What you have to do -
When a line below contains the word "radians", copy that line.

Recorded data
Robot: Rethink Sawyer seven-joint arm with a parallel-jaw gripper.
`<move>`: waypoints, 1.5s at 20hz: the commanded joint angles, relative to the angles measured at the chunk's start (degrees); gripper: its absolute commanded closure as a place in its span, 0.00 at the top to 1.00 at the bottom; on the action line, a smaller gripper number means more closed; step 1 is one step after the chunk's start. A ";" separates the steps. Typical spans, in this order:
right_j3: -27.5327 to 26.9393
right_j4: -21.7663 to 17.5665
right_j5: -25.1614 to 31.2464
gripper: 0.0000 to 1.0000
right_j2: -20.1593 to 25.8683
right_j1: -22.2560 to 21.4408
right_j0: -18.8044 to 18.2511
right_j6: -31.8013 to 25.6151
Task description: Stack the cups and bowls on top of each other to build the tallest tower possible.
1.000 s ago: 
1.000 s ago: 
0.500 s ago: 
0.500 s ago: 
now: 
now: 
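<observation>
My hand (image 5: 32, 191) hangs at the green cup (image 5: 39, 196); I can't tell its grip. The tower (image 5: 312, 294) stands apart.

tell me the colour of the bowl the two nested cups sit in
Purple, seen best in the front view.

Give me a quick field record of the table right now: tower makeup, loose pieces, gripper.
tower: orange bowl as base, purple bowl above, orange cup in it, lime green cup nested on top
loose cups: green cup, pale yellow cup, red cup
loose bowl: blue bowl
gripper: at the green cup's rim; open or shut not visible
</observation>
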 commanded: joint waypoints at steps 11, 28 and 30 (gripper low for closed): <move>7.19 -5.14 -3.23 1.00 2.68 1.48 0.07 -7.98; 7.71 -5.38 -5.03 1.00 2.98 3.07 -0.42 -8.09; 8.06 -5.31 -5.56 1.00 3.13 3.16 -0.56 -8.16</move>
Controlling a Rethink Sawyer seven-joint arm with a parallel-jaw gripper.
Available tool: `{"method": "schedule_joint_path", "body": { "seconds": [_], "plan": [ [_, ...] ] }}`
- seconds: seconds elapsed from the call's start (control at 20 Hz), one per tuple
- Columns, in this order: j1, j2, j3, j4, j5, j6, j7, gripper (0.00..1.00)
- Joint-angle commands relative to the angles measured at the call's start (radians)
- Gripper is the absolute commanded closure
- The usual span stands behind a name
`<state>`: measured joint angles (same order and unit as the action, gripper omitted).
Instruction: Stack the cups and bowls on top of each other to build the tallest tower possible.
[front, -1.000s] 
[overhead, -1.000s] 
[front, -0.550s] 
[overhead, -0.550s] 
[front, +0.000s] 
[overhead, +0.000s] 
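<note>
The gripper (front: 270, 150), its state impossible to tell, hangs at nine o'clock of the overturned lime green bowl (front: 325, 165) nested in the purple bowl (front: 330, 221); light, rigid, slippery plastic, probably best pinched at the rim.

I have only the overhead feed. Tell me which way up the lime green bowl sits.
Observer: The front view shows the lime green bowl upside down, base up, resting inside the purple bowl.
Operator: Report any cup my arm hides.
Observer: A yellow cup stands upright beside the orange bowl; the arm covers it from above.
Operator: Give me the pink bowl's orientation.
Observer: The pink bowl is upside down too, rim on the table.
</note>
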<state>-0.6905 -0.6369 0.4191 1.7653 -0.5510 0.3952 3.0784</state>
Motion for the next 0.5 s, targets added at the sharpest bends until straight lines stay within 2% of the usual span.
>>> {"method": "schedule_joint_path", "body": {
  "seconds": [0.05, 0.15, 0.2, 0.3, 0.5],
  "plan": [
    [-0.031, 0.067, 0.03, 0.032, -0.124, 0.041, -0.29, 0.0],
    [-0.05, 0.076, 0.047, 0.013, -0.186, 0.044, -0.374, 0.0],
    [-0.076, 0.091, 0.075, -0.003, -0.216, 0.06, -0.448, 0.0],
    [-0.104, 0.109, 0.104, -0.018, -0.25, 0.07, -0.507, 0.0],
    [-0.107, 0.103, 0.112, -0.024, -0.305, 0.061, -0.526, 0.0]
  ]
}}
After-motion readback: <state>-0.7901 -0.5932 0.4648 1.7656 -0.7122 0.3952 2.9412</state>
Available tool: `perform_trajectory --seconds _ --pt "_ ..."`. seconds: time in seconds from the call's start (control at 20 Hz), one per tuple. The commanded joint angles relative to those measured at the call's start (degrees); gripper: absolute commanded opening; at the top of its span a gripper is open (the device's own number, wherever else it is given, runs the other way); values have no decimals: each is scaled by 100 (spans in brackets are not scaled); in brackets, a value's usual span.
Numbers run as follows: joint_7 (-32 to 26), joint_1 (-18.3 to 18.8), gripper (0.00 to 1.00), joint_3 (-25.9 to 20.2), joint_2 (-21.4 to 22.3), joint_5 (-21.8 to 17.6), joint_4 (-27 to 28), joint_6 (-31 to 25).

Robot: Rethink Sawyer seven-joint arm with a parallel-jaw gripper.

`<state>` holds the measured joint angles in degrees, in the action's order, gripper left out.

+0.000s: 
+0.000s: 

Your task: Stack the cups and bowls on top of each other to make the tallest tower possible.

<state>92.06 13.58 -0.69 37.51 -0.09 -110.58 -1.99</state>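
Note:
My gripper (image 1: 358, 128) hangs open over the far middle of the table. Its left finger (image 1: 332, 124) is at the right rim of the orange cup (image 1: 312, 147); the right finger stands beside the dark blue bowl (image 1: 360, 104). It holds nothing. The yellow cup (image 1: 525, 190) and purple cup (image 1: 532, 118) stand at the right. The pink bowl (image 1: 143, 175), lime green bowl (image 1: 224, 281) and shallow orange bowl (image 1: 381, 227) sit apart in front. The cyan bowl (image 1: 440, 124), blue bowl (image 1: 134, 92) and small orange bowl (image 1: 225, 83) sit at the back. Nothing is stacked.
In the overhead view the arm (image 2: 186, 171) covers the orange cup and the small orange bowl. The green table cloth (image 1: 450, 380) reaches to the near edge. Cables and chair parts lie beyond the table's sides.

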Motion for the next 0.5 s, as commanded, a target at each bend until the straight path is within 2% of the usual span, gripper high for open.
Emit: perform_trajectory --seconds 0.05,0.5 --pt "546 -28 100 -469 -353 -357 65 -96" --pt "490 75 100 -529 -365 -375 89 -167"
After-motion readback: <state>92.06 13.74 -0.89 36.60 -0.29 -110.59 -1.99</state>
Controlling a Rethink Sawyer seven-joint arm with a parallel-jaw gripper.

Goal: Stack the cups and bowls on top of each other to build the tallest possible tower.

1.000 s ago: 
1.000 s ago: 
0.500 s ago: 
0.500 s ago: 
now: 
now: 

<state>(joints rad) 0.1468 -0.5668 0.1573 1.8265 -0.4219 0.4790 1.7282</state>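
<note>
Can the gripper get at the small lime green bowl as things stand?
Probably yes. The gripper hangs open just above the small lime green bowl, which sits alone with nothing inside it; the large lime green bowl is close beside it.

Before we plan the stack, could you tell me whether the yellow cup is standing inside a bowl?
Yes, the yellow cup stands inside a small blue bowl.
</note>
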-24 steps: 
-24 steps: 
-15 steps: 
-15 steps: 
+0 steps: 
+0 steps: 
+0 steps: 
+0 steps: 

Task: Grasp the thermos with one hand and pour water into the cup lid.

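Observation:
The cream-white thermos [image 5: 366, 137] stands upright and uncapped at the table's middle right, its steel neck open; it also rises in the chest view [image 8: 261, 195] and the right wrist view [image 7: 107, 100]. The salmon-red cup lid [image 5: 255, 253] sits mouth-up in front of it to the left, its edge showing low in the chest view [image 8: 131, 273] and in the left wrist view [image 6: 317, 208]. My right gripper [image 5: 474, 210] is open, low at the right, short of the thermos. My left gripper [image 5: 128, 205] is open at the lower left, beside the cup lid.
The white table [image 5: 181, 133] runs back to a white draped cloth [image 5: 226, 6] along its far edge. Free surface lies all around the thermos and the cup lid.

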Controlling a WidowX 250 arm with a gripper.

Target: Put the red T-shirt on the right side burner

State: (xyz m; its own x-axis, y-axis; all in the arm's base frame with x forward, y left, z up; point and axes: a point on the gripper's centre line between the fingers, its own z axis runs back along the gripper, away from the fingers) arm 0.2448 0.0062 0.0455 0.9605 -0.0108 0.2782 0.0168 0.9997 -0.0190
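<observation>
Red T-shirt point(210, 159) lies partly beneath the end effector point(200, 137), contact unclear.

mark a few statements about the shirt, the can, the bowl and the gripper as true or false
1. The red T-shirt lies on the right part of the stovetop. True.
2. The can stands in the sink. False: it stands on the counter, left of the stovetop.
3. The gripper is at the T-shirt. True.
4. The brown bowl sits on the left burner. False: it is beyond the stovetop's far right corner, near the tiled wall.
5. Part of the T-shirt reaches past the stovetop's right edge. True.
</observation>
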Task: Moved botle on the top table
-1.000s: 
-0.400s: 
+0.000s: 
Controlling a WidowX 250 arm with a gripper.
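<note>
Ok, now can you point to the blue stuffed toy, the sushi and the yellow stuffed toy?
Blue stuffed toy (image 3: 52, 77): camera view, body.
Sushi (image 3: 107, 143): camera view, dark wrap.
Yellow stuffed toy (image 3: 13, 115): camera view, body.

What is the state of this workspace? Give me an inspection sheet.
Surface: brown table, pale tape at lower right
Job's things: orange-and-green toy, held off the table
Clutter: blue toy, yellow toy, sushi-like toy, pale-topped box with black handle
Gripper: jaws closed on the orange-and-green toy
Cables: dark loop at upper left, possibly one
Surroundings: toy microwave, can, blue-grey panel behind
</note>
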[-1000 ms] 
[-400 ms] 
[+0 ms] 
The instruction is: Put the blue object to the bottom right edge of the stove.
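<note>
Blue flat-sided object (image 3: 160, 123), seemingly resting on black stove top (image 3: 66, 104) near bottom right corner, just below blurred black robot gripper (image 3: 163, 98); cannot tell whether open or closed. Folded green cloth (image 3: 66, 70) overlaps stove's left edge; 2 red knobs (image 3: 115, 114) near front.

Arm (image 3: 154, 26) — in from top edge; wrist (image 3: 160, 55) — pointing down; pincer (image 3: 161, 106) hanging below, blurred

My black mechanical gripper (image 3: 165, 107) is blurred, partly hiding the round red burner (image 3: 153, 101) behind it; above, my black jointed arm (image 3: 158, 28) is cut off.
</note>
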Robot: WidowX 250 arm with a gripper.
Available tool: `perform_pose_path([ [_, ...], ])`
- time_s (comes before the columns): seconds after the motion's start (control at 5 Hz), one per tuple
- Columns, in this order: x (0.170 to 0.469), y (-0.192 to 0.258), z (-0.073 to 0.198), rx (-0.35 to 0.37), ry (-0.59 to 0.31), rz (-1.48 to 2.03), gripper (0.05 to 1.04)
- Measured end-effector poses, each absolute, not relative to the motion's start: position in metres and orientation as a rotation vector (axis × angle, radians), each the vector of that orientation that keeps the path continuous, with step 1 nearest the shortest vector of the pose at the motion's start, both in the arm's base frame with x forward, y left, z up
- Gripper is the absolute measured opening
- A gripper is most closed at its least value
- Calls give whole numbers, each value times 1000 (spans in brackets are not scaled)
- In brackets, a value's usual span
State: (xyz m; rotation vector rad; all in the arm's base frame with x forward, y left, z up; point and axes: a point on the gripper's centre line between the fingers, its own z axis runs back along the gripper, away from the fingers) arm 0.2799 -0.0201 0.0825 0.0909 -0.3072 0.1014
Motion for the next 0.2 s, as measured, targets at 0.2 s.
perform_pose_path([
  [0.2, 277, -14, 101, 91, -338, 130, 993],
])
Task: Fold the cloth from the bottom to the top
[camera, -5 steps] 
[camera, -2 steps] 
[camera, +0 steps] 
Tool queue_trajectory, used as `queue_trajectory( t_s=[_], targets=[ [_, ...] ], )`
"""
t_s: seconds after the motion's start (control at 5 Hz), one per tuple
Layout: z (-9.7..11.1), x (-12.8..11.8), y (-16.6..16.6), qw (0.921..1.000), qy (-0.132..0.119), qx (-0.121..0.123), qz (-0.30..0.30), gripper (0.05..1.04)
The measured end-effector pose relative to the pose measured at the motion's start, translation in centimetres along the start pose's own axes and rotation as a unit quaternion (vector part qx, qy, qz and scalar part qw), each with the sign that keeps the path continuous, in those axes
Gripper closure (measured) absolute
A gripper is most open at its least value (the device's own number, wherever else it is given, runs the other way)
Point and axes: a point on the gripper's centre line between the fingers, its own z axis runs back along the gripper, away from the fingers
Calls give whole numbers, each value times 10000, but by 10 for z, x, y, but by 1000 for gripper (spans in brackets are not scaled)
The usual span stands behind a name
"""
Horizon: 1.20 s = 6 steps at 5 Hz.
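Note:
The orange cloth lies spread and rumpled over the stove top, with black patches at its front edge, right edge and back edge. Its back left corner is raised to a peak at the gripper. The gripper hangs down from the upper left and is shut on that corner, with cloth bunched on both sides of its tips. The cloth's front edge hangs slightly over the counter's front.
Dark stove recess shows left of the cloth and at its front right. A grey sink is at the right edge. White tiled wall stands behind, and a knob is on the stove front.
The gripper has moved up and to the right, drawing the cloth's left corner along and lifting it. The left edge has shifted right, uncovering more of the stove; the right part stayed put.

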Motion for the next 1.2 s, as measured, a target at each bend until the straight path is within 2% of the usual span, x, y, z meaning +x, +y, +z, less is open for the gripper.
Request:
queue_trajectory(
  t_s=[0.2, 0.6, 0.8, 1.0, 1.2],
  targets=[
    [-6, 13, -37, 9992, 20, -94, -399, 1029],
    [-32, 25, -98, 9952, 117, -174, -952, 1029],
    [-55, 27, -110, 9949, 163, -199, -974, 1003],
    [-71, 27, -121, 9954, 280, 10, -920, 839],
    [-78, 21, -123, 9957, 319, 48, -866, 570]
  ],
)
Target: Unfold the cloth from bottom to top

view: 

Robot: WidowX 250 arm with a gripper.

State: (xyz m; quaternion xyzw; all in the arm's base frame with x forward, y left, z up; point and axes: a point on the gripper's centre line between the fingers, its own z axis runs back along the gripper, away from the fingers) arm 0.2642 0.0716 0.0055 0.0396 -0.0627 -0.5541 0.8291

Written answer -
- Joint-angle commands relative to the angles measured at the call's start (radians)
- Measured end-effector poses, each absolute, not relative to the motion's start: position in metres and orientation as a rotation vector (axis × angle, radians), each the vector of that orientation that keeps the path continuous, with step 1 nearest the shortest vector of the pose at the motion's start, both in the arm's base frame with x forward, y left, z up

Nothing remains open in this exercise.